Copy out the data word for word, without any of its pictures.

..............................

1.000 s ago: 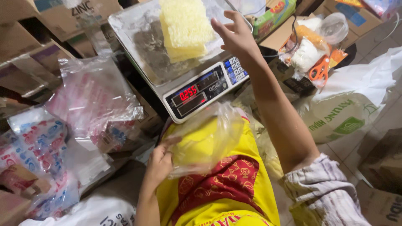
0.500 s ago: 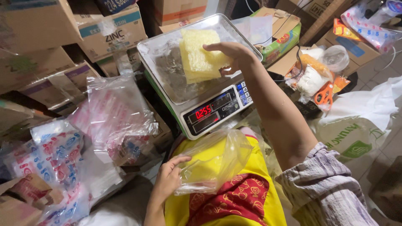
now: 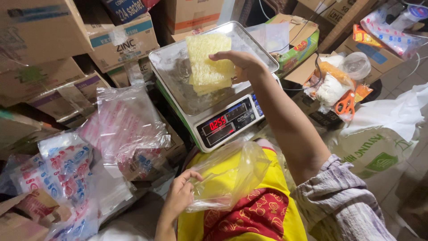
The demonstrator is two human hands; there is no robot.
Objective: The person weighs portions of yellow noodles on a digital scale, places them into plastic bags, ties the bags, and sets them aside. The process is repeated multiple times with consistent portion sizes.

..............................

## YOUR SOLUTION
1.000 s ago: 
0.500 s ago: 
now: 
The demonstrator is two human hands; there is no robot.
Objective: The person weighs portions of yellow noodles on a digital scale, places them into plastic bags, ties the bags, and sets them aside. The process is repeated multiple times with consistent portion sizes.

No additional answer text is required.